*Available data:*
========================
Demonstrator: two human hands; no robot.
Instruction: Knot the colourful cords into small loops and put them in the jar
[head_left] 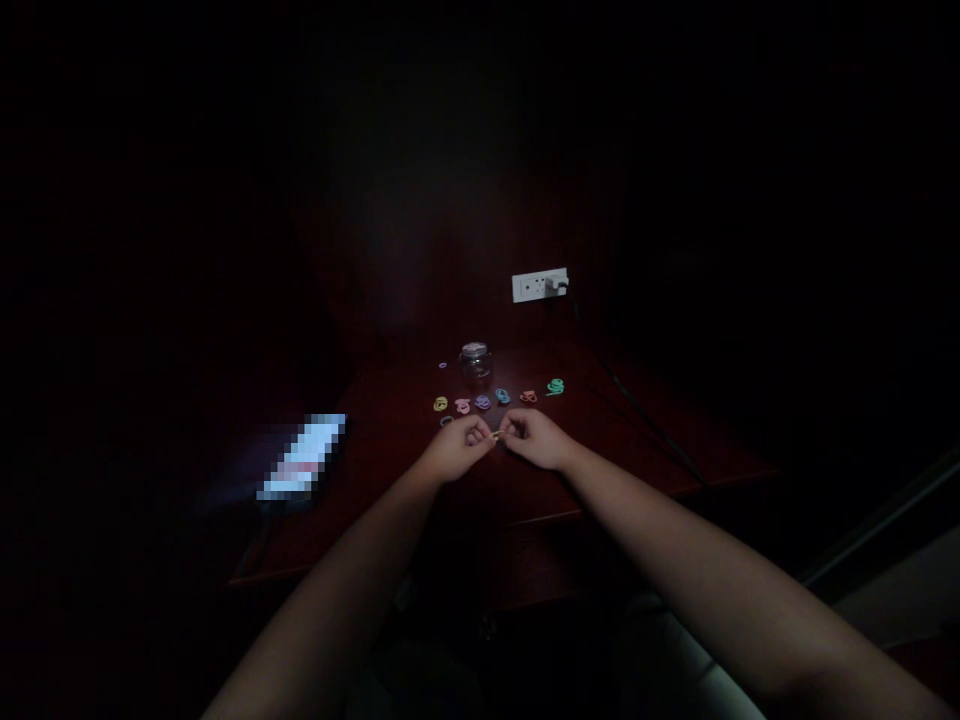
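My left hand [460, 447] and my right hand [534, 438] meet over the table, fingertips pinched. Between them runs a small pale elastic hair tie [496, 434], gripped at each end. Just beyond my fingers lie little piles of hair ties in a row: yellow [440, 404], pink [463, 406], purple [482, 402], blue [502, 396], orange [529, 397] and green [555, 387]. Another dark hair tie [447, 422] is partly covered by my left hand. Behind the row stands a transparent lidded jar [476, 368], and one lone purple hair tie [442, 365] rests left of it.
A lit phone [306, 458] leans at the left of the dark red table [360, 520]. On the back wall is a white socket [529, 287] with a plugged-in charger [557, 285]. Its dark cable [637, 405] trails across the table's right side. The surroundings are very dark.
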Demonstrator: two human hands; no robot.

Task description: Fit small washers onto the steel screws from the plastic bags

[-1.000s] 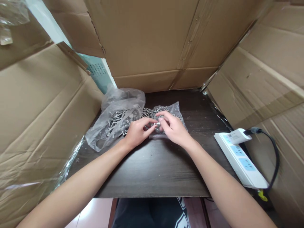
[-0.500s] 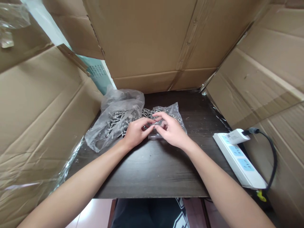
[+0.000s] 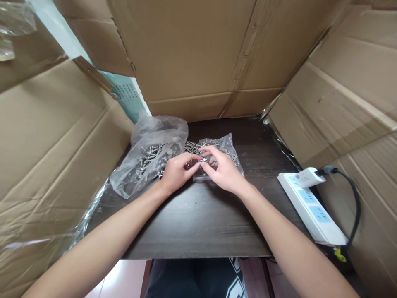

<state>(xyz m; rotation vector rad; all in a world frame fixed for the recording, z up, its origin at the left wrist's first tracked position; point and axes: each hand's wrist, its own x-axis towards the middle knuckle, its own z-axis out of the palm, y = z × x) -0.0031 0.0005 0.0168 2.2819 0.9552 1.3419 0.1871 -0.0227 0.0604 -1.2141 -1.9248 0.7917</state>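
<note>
Between the fingertips of both hands is a small silvery bolt (image 3: 203, 159), lying roughly sideways and partly covered by the fingers. My left hand (image 3: 179, 169) pinches its left end with thumb and forefinger. On the other end, my right hand (image 3: 222, 169) is closed, its thumb and forefinger at the bolt. Any nut or washer on it is too small to make out. Just beyond the hands, a clear plastic bag (image 3: 228, 142) lies flat with bolts and washers (image 3: 233, 158) on it. To the left, a larger clear bag (image 3: 124, 178) holds many metal bolts (image 3: 150, 155).
A dark wooden table (image 3: 198, 223) lies under everything. Cardboard walls (image 3: 198, 49) rise at the back and both sides. At the right stands a white power strip (image 3: 313, 211) with a plugged-in white adapter (image 3: 308, 178) and a black cable (image 3: 356, 198).
The fingers have shifted very slightly around the bolt, and its bright end shows a little differently. Both hands stay in the same place; the bags have not moved.
</note>
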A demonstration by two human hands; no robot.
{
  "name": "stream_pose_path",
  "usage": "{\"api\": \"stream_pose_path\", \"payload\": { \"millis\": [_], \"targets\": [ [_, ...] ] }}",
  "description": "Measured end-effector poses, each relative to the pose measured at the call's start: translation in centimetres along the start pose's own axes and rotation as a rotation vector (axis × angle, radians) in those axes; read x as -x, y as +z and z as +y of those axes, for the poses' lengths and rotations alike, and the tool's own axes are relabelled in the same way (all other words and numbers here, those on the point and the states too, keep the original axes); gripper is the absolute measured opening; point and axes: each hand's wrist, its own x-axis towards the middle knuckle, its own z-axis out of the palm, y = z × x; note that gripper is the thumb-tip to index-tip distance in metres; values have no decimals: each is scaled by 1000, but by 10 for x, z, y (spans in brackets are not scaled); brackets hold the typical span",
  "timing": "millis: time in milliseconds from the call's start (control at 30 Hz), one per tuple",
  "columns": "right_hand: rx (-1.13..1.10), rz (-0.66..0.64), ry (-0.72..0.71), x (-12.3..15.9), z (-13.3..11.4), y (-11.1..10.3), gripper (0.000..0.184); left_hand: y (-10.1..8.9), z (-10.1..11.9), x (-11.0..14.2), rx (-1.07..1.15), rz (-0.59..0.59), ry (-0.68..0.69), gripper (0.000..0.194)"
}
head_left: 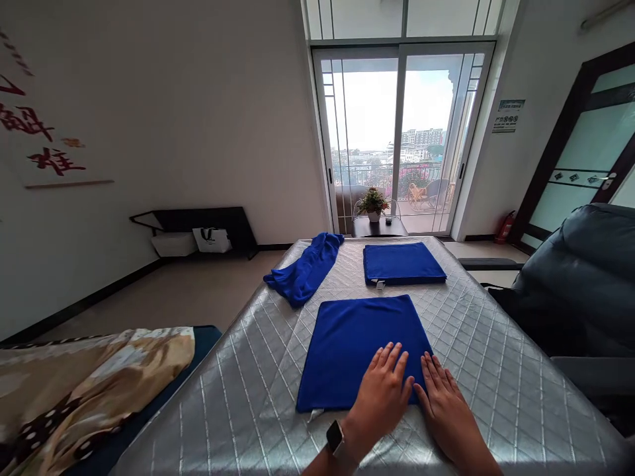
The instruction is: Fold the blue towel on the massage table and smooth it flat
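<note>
A blue square cloth cover (357, 337) lies spread flat on the silver quilted surface (238, 396), a small white tag showing at its near edge. My left hand (387, 383), with a watch (335, 435) on its wrist, rests palm down on the cover's right part, fingers stretched out. Just right of it, my right hand (441, 396) lies flat along the cover's right edge, its fingers extended. Beyond is a neat stack of blue covers (404, 262) with a white tag. A crumpled blue cloth (307, 268) lies at the far left of the surface.
A patterned blanket (143, 377) is at the left. On the right stands a black padded chair (585, 277). Behind the far edge, a small table (380, 229) bears a potted plant (373, 203) before sliding glass doors (397, 145). A white bag (212, 240) sits by the wall.
</note>
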Motion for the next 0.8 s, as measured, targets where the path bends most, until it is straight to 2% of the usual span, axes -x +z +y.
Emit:
{"api": "stream_pose_path", "payload": {
  "millis": [67,133,200,300,500,667,800],
  "targets": [
    [12,-6,-27,0,1,1,62,18,12,-18,-9,-49,55,56],
    [29,-15,-50,0,3,2,59,30,15,-24,-5,-83,45,59],
    [32,-15,-65,0,4,3,59,34,11,-20,3,-100,19,62],
    [0,3,-55,1,4,4,61,30,-1,-6,-17,-109,-16,65],
    [-52,8,23,0,0,2,68,14,-47,39,-160,-99,-161,66],
    [-26,35,19,0,1,5,67,-1,-96,90,-256,-59,-394,66],
    [-41,60,22,-2,9,17,71,1,-124,116,-282,15,-491,67]
  ]
}}
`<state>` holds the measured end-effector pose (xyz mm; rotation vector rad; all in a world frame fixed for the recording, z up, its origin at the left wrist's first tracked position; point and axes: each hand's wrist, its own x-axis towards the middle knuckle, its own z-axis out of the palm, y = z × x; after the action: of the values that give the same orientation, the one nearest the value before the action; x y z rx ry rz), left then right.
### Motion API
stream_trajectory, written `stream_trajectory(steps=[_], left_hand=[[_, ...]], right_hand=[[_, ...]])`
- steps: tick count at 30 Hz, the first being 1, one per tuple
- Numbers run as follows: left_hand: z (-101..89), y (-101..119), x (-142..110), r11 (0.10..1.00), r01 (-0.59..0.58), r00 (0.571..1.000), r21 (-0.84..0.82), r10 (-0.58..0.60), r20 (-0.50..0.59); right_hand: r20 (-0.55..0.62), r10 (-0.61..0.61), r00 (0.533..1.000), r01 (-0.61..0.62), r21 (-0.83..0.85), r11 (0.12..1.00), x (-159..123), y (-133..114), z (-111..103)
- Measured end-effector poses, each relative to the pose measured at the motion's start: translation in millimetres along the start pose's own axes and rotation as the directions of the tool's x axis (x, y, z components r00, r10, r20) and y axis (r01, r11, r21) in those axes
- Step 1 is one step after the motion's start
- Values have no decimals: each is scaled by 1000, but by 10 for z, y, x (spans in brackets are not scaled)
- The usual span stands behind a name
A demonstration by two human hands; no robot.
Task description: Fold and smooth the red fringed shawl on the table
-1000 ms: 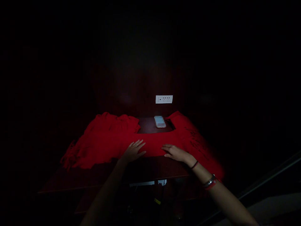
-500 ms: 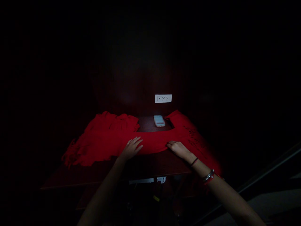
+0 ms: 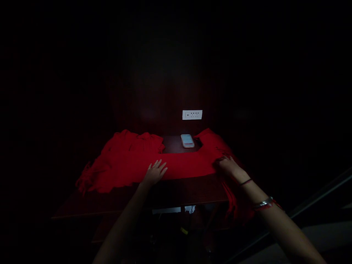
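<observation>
Far L, well left of the left fingers: fringe [image 3: 83, 182] of the red cloth [image 3: 184, 164], strands loose; could tangle or tuck under if that end's dragged. Up-left of same fingers, a crumpled heap [image 3: 134, 143]; can't tell if it's same cloth or a 2nd one. If joined, a tug nearby would prob. drag it along.

Left hand [image 3: 154, 175]: fingers spread, laid on cloth near its front edge. Too light a press & cloth could slip or ruck up, esp. if table [image 3: 181, 190] is slick.

Phone [image 3: 187, 140] sits on table beyond cloth, between L & R fingers but farther off; cloth pushed that way could nudge it. Outlet plate [image 3: 192, 114] on wall above, well apart from both.

Right hand [image 3: 230, 167]: fingers bent down at cloth, tips in shadow; can't tell if pinching. Below them, red tassels [image 3: 231, 201] hang past table edge; w/o firm hold, their weight might pull that end off. Dim light = creases easily missed.
</observation>
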<state>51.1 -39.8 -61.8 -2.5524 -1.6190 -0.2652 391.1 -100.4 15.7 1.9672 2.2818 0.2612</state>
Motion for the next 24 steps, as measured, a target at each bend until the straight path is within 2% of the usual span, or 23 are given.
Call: stream_trajectory(steps=[2,5,7,9,11,14,15,17,19,21,24], left_hand=[[21,8,3,1000,-5,1000,2,5,22],[31,3,2,1000,-18,1000,12,17,19],[23,-13,-4,1000,-19,1000,18,19,17],[12,-40,-10,1000,-12,1000,25,12,25],[8,-77,-11,999,2,999,32,-4,45],[15,-136,1,999,17,997,27,-19,74],[19,-152,8,1000,20,997,22,-22,80],[32,-176,22,1000,15,996,15,-17,88],[54,-193,36,1000,15,996,9,-15,87],[84,-208,47,1000,25,996,-1,-25,81],[123,-233,54,999,36,997,-25,-34,65]], right_hand=[[23,-134,991,132,71,989,41,-254,24],[-55,-297,953,301,276,913,191,-755,44],[-94,-261,961,277,319,906,313,-1026,60],[-142,-164,976,197,268,943,414,-1126,86],[-222,-46,974,95,216,972,473,-996,114],[-279,158,947,-88,247,965,479,-439,144],[-235,220,947,-153,274,950,467,-213,150],[-60,333,941,-296,333,895,442,195,160],[1,389,921,-368,327,870,440,456,177],[2,425,905,-404,313,859,478,543,207],[10,480,877,-454,344,822,587,461,248]])
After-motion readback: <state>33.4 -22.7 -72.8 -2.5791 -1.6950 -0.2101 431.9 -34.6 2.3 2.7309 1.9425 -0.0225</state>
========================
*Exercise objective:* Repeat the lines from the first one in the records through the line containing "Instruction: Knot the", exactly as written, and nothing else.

*Answer for the task:*
Demonstrator: two human hands; no robot.
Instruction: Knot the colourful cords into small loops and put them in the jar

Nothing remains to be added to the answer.